What lines in the records below include the word "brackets"? Return each one.
::::
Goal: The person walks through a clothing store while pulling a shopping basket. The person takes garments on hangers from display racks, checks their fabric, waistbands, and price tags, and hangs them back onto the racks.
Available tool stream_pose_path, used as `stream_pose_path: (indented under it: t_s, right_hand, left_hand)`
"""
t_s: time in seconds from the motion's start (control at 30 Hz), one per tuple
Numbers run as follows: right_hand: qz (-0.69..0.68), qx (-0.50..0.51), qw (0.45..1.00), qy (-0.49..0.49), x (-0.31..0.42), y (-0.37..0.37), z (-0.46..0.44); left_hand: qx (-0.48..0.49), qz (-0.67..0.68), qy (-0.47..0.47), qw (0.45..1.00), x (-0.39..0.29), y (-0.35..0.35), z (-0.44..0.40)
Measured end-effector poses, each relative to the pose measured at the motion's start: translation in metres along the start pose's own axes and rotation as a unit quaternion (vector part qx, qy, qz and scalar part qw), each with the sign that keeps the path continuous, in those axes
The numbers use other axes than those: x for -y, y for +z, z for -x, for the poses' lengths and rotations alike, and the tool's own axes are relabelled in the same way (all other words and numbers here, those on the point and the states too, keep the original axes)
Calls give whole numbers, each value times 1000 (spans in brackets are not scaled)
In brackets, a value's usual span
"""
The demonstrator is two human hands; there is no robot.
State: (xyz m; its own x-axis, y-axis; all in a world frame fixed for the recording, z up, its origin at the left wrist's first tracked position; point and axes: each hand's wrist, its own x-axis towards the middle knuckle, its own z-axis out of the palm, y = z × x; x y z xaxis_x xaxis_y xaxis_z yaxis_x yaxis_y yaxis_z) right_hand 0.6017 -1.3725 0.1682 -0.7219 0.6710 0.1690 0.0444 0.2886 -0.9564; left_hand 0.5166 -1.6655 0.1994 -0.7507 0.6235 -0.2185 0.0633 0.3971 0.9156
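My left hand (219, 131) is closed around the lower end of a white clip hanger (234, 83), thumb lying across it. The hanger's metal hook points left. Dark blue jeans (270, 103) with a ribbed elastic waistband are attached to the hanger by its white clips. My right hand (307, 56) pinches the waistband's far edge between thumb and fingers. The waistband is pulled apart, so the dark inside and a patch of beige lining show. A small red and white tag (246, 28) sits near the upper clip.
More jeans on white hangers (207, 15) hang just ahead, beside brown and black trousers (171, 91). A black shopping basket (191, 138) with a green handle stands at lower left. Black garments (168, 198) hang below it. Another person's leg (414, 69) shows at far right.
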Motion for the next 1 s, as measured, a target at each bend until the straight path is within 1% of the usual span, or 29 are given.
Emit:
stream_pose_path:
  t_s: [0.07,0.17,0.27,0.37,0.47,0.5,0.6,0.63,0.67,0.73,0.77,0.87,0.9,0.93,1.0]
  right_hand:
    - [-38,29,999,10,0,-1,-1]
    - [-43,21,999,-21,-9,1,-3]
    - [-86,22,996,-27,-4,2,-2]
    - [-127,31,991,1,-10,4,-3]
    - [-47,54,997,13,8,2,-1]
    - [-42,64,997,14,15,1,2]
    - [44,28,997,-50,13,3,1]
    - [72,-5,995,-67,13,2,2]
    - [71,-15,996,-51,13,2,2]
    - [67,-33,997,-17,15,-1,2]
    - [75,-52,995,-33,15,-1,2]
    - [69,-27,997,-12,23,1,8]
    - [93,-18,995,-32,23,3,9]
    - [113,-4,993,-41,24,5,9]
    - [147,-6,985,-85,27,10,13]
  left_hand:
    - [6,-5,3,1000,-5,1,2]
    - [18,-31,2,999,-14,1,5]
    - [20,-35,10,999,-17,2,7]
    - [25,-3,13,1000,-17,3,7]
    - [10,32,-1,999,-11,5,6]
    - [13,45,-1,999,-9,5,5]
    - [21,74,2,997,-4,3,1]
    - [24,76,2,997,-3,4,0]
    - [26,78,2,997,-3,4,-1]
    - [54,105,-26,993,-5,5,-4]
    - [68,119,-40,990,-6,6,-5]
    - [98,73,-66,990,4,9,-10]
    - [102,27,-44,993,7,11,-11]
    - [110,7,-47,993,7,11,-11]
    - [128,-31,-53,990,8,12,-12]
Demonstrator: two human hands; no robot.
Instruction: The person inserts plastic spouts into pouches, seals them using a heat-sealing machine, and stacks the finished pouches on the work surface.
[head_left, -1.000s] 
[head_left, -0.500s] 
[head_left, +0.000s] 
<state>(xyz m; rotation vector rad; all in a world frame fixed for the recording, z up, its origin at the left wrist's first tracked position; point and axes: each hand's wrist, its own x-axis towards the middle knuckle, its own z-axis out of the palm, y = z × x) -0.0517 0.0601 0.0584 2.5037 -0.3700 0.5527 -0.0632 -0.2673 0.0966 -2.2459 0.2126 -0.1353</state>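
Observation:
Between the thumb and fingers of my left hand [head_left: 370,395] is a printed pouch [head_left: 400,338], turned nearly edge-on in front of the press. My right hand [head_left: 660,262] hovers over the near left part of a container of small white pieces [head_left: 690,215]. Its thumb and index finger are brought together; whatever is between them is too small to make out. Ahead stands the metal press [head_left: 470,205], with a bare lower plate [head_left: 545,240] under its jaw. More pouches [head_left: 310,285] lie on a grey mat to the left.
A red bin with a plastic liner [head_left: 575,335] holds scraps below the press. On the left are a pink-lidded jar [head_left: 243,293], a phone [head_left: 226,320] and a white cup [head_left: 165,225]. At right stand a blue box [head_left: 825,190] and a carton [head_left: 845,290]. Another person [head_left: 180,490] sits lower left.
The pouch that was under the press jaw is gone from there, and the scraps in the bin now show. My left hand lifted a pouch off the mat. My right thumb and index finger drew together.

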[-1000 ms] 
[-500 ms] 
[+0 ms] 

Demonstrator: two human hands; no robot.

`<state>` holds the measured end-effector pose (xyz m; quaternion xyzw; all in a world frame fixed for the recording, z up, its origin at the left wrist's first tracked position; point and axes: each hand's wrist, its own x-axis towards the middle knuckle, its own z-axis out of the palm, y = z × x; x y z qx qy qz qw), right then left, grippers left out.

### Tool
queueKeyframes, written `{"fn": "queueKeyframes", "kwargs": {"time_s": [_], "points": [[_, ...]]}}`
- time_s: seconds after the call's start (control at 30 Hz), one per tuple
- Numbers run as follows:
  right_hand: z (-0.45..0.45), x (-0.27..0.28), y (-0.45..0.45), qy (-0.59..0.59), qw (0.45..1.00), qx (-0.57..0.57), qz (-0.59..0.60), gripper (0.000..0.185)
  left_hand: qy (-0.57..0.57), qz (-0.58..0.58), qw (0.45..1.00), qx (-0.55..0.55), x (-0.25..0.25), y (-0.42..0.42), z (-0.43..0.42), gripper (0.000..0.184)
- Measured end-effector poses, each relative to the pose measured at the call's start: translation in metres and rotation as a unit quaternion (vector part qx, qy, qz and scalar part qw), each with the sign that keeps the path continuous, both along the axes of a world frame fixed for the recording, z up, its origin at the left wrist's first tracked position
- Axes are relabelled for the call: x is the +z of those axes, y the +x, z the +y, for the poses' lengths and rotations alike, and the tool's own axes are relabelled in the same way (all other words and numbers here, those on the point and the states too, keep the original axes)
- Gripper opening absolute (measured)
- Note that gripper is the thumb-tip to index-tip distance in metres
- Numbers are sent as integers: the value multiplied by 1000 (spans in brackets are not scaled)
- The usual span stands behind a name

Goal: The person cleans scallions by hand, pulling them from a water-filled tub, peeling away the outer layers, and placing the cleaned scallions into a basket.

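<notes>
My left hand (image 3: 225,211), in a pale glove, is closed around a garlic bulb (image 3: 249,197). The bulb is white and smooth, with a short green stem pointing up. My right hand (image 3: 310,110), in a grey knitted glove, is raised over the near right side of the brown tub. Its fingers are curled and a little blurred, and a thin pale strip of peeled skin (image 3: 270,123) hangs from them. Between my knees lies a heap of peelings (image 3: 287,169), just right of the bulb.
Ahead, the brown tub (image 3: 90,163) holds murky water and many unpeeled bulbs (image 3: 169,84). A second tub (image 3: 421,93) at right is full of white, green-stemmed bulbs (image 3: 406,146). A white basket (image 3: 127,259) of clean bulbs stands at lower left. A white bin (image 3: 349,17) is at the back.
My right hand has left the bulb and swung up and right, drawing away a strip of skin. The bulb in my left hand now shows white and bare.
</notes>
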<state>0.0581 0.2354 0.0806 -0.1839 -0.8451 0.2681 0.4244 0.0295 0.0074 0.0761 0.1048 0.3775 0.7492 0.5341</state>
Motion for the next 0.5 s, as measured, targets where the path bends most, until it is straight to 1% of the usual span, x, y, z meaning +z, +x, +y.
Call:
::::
-- PROBLEM SOLUTION --
Calls give whole numbers, each value times 1000 (spans in brackets are not scaled)
In brackets, a value's usual span
- Numbers are sent as integers: the value multiplied by 1000 (spans in brackets are not scaled)

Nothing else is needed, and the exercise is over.